Na Argentina, por exemplo, o país que liderou por meses o índice de rigor dos confinamentos de acordo com o relatório da Universidade de Oxford durante boa parte de 2020, a sensação de saúde pessoal caiu o dobro do que no conjunto dos países latino-americanos estudados. Além disso, houve um forte aumento no consumo de bebidas alcóolicas e uma duplicação da taxa de estresse, de 22% em 2018 para 42% em 2021.

Impossibilitados de canalizar as angústias derivadas da crise viral, os argentinos literalmente implodiram, refugiando-se na bebida e na exacerbação dos sentimentos de vulnerabilidade e ansiedade, destacando-se entre seus vizinhos.

Em oposição a essas restrições máximas vivenciadas pelos argentinos, os cidadãos brasileiros e mexicanos tiveram muito mais autonomia de circulação, opções sobre como se prover, de que maneira estudar e situações de sociabilidade.

Isto não representa um elogio a governos que se mostraram incapazes, quando não abertamente irresponsáveis, em oferecer proteção sanitária a seus compatriotas.

De fato, as contradições e incoerências abertas na gestão da pandemia por parte de Jair Bolsonaro no Brasil isentaram seus cidadãos de práticas repressivas como na Argentina, Chile ou Peru, mas os expuseram aos riscos de comportamentos privados imprudentes, que estenderam a insegurança entre a maioria de seus habitantes.

Neste marco, os brasileiros estão entre os poucos que viram diminuir o número de pessoas sedentárias entre 2018 e 2021, bem como a sensação de estresse, embora tenham aumentado suas dificuldades para dormir com a maior oscilação negativa na região.

O outro padrão adverso é gerado pelos altos e baixos das decisões com aberturas, fechamentos, novas aberturas e novos fechamentos que desorientam a população e exacerbam sua sensação de falta de direção, insegurança e vulnerabilidade.

O índice de rigor governamental da Universidade de Oxford revela que durante o biênio 2020-2021, o Chile e o Peru foram os países com idas e voltas mais marcantes em matéria de restrições.

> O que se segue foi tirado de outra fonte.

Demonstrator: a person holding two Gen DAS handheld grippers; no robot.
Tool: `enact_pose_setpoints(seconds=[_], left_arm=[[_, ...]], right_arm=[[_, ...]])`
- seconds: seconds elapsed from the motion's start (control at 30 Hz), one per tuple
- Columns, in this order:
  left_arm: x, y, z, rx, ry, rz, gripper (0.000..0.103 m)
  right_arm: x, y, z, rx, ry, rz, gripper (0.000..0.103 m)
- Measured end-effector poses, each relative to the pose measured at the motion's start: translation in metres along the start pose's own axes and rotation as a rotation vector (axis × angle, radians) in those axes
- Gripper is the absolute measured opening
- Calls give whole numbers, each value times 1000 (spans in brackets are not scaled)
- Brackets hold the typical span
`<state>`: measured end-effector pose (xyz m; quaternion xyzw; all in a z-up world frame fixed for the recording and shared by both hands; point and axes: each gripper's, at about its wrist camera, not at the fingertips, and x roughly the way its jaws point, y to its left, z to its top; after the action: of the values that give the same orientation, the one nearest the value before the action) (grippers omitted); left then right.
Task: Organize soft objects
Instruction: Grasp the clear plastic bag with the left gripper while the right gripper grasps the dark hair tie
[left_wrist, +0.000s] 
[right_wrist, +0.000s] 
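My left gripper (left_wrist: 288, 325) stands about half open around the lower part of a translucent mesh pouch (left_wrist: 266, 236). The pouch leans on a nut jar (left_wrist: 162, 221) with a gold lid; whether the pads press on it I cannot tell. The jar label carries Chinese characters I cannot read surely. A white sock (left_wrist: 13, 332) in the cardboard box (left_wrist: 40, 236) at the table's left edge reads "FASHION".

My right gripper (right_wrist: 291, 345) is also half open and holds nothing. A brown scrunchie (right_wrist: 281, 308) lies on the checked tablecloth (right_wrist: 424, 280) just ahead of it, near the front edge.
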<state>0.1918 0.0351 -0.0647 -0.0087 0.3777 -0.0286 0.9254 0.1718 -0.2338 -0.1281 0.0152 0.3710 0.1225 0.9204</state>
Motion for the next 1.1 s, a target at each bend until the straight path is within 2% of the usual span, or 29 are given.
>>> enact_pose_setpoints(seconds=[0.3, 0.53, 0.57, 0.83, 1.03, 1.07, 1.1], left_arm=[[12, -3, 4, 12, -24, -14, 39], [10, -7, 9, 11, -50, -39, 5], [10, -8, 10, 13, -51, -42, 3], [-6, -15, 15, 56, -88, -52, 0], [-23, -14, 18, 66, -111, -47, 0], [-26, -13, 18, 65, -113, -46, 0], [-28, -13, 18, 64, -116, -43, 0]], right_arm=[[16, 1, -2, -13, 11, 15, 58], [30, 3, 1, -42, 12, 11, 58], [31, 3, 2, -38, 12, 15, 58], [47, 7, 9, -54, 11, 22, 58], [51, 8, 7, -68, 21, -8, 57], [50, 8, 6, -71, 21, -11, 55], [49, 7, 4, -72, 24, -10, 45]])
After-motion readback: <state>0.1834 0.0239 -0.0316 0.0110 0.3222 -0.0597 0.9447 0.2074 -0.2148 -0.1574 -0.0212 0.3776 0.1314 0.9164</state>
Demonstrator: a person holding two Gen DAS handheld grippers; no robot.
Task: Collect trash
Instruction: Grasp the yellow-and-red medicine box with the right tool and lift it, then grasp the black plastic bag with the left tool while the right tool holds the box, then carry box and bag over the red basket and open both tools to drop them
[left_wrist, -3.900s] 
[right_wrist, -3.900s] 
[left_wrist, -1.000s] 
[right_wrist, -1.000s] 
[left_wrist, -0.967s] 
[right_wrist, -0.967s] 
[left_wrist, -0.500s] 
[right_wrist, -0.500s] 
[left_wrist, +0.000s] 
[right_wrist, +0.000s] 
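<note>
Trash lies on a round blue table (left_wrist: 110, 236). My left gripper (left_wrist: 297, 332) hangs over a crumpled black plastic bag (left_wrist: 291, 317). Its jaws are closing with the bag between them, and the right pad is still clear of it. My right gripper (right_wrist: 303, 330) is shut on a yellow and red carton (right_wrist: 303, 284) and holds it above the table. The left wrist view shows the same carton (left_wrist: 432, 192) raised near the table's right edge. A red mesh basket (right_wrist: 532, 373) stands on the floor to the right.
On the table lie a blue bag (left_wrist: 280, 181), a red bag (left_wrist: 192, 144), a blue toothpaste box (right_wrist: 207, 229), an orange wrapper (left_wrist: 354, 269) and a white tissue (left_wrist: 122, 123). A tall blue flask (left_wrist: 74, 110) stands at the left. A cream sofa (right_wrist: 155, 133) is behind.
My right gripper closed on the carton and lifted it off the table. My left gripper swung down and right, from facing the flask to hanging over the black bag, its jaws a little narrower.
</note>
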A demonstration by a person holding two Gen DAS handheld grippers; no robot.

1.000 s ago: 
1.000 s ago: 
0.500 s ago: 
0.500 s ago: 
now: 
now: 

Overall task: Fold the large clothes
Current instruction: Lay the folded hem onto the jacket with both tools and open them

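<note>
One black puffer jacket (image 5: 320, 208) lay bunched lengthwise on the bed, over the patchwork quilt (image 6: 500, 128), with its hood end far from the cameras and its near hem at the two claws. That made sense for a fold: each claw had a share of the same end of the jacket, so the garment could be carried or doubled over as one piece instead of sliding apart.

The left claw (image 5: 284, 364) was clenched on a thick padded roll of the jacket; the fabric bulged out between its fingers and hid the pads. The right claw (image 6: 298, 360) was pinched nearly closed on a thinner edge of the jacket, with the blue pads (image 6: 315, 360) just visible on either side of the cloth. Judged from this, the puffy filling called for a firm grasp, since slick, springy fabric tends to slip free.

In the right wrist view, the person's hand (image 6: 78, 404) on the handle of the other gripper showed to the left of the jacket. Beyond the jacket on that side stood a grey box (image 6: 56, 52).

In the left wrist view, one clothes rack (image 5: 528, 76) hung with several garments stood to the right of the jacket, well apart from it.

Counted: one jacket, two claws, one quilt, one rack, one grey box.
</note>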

Como resultado, os chilenos chegam ao presente com os piores números em termos de deterioração de sua percepção de vigor e vitalidade física. Também se destacam os índices de burnout, que subiu 17 pontos percentuais em três anos.

Os peruanos, por sua vez, foram mais afetados no sono do que em seu consumo de bebida ou tabaco, adaptando-se à oscilante e confusa gestão da pandemia com suas quarentenas e liberalizações por meio de uma vigília mais sacrificada.

Insones, estressados e com alguns vícios agravados, nós latino-americanos estamos deixando gradualmente a pandemia no passado, mas a forma sinuosa, senão abertamente perversa e incompetente com que os governos da vez a trataram, não nos deixará tranquilos tão cedo.